Adjusting to shift work and variable sleep patterns
The driver was experienced in shift work and reported that they adjusted well to variable sleep and roster patterns. The driver reported maintaining similar sleep habits at barracks in Port Hedland and at home. The driver also reported commonly having broken sleep, but no problems returning to sleep.
The driver reported that they would usually be in bed no later than 2 hours after the end of each shift, and aimed to wake at least 2–3 hours prior to commencing their next shift. The driver also reported that they could sleep for several hours on the flights to Port Hedland prior to commencing the first shift of a new rotation.
Fatigue mitigation strategies
BHP Western Australia Iron Ore had strategies aimed at mitigating fatigue risks associated with the FIFO roster. These included a fatigue assessment, which was required to be conducted at specific times in the roster and under certain other conditions. Individuals could also voluntarily complete the assessment at other times. If a driver reported being fatigued, they could be assigned rest or non-operational duties. Drivers could also request a fatigue break during a shift.
The ATSB assessed whether a safety issue relating to BHP’s rostering practices, which was identified during investigation RO‑2018‑018, was relevant to this occurrence. However, contrary to the circumstances associated with RO‑2018‑018, the driver had been off work for one month and during this first rotation back had 11–12 hours of sleep opportunity each day, during which they reported obtaining their normal sleep duration.
Recent history
The driver reported having had a good sleep at home in Sydney, before waking on the morning of 27 February 2024. The driver then obtained another 4–5 hours of sleep on the flights to Port Hedland with their first 12-hour night shift rostered to commence that night at 2200. The driver reported that, prior to arriving at Port Hedland, they had completed a fatigue assessment form, which based on their responses, indicated a low fatigue score.[5] The collision occurred on the fourth night of this rotation, after which the driver was relieved from duty and placed on leave. The driver reported that they generally felt most fatigued towards the end of the fourth shift of a rotation.
The driver reported that in the 72 hours prior to the collision, they followed their normal sleep pattern. They went to bed about 1130–1200, obtained about 6–7 hours of broken sleep, with a maximum continuous sleep period of about 4 hours. The driver rated the quality of their sleep in the days prior to the collision as being 1 out 10 (where 0 indicates the worst possible sleep and 10 indicates the best possible sleep), due to numerous sleep interruptions.

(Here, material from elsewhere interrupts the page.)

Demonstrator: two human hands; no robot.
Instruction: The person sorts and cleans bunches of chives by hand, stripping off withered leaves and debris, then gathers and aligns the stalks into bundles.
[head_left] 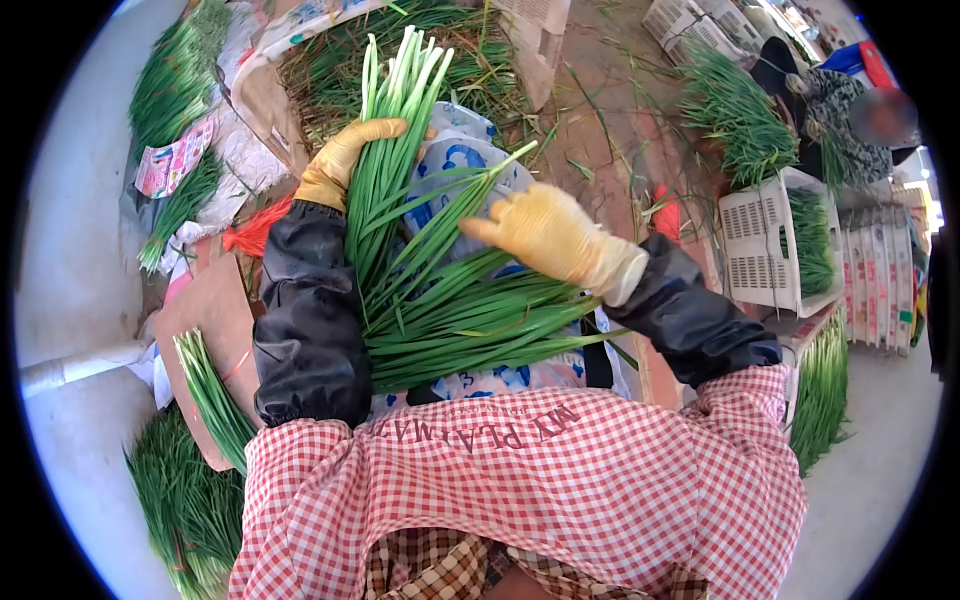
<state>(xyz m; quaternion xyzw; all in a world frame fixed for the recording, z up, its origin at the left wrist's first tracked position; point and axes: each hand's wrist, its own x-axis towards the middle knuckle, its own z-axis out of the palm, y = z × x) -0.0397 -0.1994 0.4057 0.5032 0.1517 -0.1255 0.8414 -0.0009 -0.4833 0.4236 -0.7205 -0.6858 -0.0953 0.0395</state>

Despite that, the driver reported that before the incident shift, they felt well rested and did not consider completing a fatigue assessment. The driver assessed their perceived level of alertness at the time of the collision as ‘ok, somewhat fresh’, and reported feeling wide awake with no symptoms of tiredness.
Food and drink consumption
The driver maintained regular eating patterns, eating conventional breakfast foods in the morning and more traditional or substantial dinner-style meals in the evening. The driver was not taking medication, natural sleep aids or vitamin supplements, and they rarely consumed alcohol and did not drink caffeinated energy drinks.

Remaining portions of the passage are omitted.